Exercise:
Write the records out exactly, so that no picture remains in the copy.

Records for this exercise:

▼▼▼

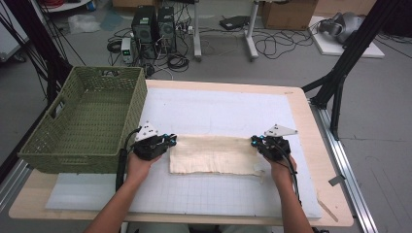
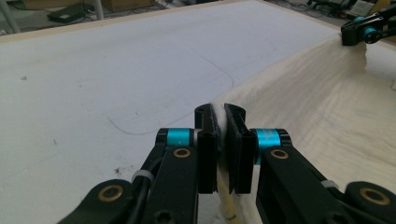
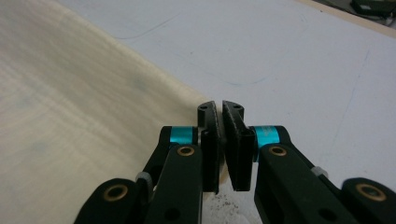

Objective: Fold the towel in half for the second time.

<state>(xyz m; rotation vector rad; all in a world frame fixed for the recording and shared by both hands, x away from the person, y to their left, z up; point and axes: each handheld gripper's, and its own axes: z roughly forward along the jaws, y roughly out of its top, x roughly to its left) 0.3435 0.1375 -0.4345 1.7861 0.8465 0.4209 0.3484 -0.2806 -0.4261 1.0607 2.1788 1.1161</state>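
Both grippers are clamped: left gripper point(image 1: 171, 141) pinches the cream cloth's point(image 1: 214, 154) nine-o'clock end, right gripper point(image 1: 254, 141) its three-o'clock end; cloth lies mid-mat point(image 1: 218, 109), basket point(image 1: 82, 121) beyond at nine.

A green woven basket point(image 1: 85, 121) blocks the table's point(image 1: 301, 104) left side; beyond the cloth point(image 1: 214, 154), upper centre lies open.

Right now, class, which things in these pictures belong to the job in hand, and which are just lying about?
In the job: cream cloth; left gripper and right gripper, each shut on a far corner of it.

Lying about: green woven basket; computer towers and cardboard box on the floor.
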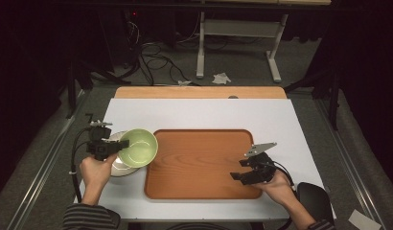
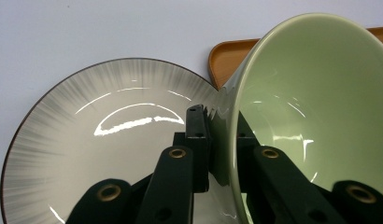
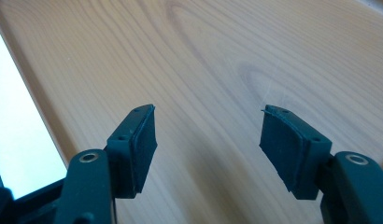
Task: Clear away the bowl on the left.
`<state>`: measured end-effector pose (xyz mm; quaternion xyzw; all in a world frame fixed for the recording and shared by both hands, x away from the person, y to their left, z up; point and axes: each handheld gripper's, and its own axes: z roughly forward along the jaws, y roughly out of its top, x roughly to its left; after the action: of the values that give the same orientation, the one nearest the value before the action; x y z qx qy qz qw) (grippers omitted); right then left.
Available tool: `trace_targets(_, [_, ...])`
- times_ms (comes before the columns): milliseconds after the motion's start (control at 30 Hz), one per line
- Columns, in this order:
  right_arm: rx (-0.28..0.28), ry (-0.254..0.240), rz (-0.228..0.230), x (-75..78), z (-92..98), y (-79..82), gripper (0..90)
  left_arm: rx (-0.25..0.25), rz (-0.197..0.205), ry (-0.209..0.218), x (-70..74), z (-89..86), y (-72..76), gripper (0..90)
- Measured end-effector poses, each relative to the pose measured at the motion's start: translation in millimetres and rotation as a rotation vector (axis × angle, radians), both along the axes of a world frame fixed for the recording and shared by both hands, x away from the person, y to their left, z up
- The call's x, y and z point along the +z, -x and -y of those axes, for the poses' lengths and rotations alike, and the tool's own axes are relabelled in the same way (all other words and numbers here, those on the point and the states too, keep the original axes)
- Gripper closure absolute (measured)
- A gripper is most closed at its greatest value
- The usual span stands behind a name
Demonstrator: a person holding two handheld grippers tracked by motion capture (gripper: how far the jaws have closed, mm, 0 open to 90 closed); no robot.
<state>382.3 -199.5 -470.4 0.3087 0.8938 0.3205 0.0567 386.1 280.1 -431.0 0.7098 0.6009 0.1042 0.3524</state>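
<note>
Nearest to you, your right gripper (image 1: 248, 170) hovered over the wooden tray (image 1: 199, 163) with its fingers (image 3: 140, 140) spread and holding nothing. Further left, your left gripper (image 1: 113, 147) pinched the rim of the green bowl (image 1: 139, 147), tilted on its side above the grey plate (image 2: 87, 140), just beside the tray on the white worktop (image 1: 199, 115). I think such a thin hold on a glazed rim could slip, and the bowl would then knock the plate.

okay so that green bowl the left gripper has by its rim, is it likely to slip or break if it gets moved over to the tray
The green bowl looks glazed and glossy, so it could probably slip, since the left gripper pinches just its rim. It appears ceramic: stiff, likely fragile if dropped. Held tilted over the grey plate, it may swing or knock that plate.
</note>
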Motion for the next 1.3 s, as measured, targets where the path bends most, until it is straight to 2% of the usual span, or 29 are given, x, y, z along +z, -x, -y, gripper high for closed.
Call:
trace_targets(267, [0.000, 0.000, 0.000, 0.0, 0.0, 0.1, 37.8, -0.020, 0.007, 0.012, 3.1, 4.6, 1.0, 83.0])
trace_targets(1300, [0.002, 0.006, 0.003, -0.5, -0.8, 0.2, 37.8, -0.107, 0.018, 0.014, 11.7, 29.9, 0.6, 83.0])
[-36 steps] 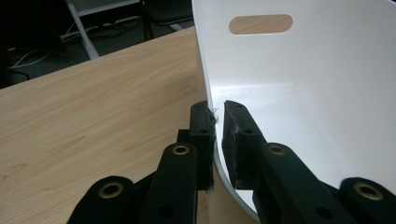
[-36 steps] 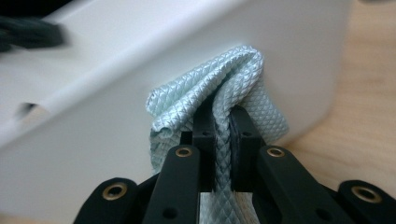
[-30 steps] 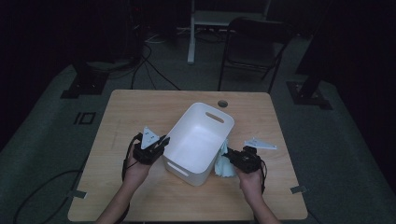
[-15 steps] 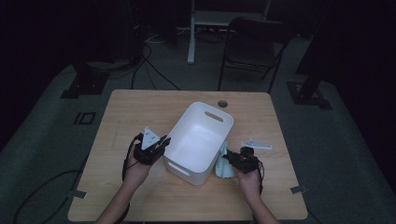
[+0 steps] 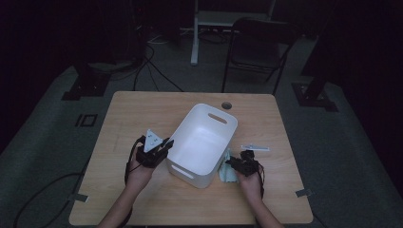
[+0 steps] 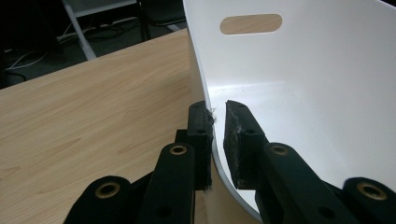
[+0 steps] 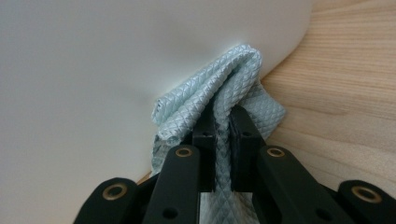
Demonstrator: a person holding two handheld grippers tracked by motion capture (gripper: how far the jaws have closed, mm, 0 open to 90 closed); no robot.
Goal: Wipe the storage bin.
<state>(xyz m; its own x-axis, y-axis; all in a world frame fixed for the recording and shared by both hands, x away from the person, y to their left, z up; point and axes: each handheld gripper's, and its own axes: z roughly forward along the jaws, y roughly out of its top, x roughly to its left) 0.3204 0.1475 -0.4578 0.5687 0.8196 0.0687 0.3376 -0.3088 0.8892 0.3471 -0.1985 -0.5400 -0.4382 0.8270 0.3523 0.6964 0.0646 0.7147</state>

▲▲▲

Your solution:
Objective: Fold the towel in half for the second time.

<state>(xyz m; rotation vector rad; all in a world frame fixed for the recording and shared by both hands, x away from the person, y to their left, z up; point and axes: each handheld gripper's, and its own axes: z roughly forward along the jaws, y roughly out of its top, x roughly to its left) 0.3435 0.1375 -0.4345 1.7861 0.8465 0.4209 0.3484 -0.2806 -0.4261 1.0607 2.1788 1.1161</state>
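Both grippers are clamped: left gripper point(image 1: 171, 141) pinches the cream cloth's point(image 1: 214, 154) nine-o'clock end, right gripper point(image 1: 254, 141) its three-o'clock end; cloth lies mid-mat point(image 1: 218, 109), basket point(image 1: 82, 121) beyond at nine.

A green woven basket point(image 1: 85, 121) blocks the table's point(image 1: 301, 104) left side; beyond the cloth point(image 1: 214, 154), upper centre lies open.

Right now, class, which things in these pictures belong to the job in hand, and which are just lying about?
In the job: cream cloth; left gripper and right gripper, each shut on a far corner of it.

Lying about: green woven basket; computer towers and cardboard box on the floor.
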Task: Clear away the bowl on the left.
`<state>`: measured end-effector pose (xyz mm; quaternion xyzw; all in a world frame fixed for the recording and shared by both hands, x away from the person, y to their left, z up; point and axes: each handheld gripper's, and its own axes: z roughly forward along the jaws, y roughly out of its top, x roughly to its left; after the action: of the values that give the same orientation, the one nearest the value before the action; x y z qx qy qz qw) (grippers omitted); right then left.
Available tool: `trace_targets(_, [_, ...])`
- times_ms (comes before the columns): milliseconds after the motion's start (control at 30 Hz), one per line
- Columns, in this order:
  right_arm: rx (-0.28..0.28), ry (-0.254..0.240), rz (-0.228..0.230), x (-75..78), z (-92..98), y (-79..82), gripper (0..90)
  left_arm: rx (-0.25..0.25), rz (-0.197..0.205), ry (-0.209..0.218), x (-70..74), z (-89..86), y (-72..76), gripper (0..90)
- Measured end-effector poses, each relative to the pose measured at the motion's start: translation in millimetres and rotation as a rotation vector (axis × angle, radians), both along the axes of a world frame fixed for the recording and shared by both hands, x away from the person, y to their left, z up
- The call's x, y and z point along the +z, -x and -y of those axes, for the poses' lengths and rotations alike, and the tool's own axes are relabelled in the same way (all other words and numbers here, those on the point and the states too, keep the original axes)
- Gripper closure absolute (measured)
- A gripper is most closed at its greatest value
- The usual span stands behind a name
Demonstrator: a person holding two handheld grippers tracked by motion capture (gripper: how far the jaws have closed, mm, 0 open to 90 closed); no robot.
<state>382.3 -199.5 -470.4 0.3087 0.8938 0.3205 0.0567 386.1 280.1 -431.0 0.7098 0.6009 0.1042 0.3524</state>
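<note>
Nearest to you, your right gripper (image 1: 248, 170) hovered over the wooden tray (image 1: 199, 163) with its fingers (image 3: 140, 140) spread and holding nothing. Further left, your left gripper (image 1: 113, 147) pinched the rim of the green bowl (image 1: 139, 147), tilted on its side above the grey plate (image 2: 87, 140), just beside the tray on the white worktop (image 1: 199, 115). I think such a thin hold on a glazed rim could slip, and the bowl would then knock the plate.

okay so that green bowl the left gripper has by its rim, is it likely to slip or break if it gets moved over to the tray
The green bowl looks glazed and glossy, so it could probably slip, since the left gripper pinches just its rim. It appears ceramic: stiff, likely fragile if dropped. Held tilted over the grey plate, it may swing or knock that plate.
</note>
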Motion for the next 1.3 s, as measured, targets where the path bends most, until it is straight to 2% of the usual span, or 29 are given, x, y, z along +z, -x, -y, gripper high for closed.
Call:
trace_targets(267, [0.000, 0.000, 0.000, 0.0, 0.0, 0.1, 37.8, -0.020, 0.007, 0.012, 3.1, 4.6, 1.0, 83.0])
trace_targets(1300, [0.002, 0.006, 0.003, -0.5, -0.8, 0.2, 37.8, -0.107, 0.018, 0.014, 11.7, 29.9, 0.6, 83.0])
[-36 steps] 
[-36 steps] 
[-30 steps] 
[-15 steps] 
[+0 steps] 
[+0 steps] 
[+0 steps] 
Demonstrator: a person holding two handheld grippers tracked by motion capture (gripper: how far the jaws have closed, mm, 0 open to 90 closed); no robot.
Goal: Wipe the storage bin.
<state>(xyz m; its own x-axis, y-axis; all in a world frame fixed for the recording and shared by both hands, x away from the person, y to their left, z up; point and axes: each handheld gripper's, and its own axes: z roughly forward along the jaws, y roughly out of its top, x roughly to its left) 0.3204 0.1475 -0.4578 0.5687 0.8196 0.0687 0.3376 -0.3088 0.8892 0.3471 -0.1985 -0.5400 -0.4382 0.8270 0.3523 0.6964 0.0646 0.7147</state>

The exercise is finished and nothing remains.